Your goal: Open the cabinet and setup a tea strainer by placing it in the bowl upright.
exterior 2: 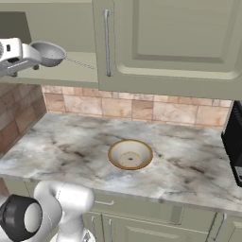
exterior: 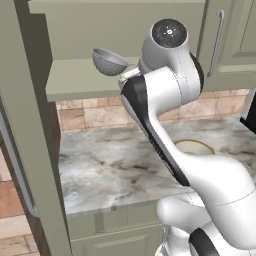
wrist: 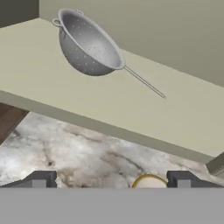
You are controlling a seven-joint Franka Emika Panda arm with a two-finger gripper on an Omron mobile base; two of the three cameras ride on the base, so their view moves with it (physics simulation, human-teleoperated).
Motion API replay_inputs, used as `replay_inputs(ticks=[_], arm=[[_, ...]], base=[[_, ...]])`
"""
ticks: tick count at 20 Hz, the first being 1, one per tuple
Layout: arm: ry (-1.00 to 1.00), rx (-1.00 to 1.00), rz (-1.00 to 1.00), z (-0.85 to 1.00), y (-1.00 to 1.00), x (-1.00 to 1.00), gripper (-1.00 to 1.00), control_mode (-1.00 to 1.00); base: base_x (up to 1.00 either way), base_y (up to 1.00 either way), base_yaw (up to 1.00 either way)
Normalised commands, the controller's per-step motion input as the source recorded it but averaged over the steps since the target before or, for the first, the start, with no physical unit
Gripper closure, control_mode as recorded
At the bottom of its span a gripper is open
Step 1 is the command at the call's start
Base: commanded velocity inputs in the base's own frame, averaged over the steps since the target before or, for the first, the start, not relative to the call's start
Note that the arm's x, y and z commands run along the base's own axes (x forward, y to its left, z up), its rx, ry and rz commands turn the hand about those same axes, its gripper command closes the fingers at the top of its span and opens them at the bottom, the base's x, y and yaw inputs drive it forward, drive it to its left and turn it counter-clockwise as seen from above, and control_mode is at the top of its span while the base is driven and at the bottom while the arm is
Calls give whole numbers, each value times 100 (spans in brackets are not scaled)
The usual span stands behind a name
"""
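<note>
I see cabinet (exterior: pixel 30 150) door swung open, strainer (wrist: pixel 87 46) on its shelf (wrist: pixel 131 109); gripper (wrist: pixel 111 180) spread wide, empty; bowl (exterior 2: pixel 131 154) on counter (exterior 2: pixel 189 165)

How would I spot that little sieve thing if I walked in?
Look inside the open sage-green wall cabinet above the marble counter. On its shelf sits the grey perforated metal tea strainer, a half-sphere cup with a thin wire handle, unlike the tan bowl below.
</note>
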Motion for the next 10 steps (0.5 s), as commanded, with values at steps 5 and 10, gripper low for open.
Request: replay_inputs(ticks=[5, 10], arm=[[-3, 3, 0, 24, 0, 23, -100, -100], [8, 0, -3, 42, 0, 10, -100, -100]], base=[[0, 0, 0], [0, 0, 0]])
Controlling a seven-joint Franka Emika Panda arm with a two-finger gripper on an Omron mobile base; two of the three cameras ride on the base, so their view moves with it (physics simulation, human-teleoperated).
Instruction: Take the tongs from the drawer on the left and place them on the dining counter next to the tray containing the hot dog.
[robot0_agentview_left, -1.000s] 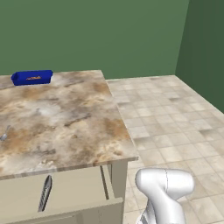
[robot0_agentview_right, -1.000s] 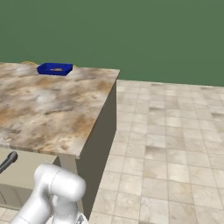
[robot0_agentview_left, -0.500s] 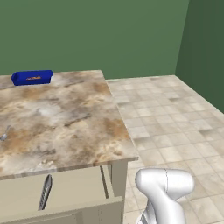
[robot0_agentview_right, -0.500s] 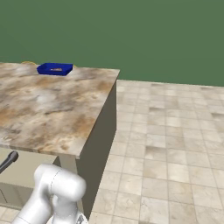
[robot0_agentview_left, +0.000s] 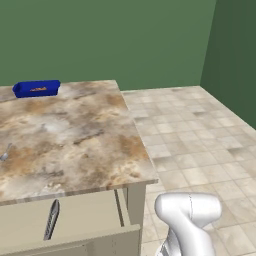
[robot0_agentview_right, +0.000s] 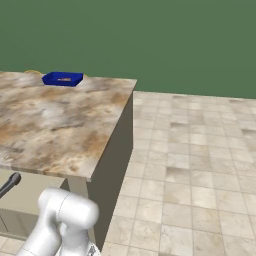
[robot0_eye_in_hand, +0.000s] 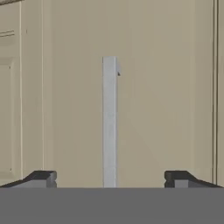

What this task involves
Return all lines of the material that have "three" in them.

Exercise result
You are controlling a seven-joint Franka Emika Panda arm with a two-finger gripper on an Omron mobile base; two of the three cameras ride on the base, so their view moves with it (physics simulation, human-teleoperated).
Controlling a seven-joint Franka Emika Panda arm with a two-finger gripper on an Omron mobile base; two of the three cameras ride on the base, so their view moves with it (physics simulation, human-teleoperated).

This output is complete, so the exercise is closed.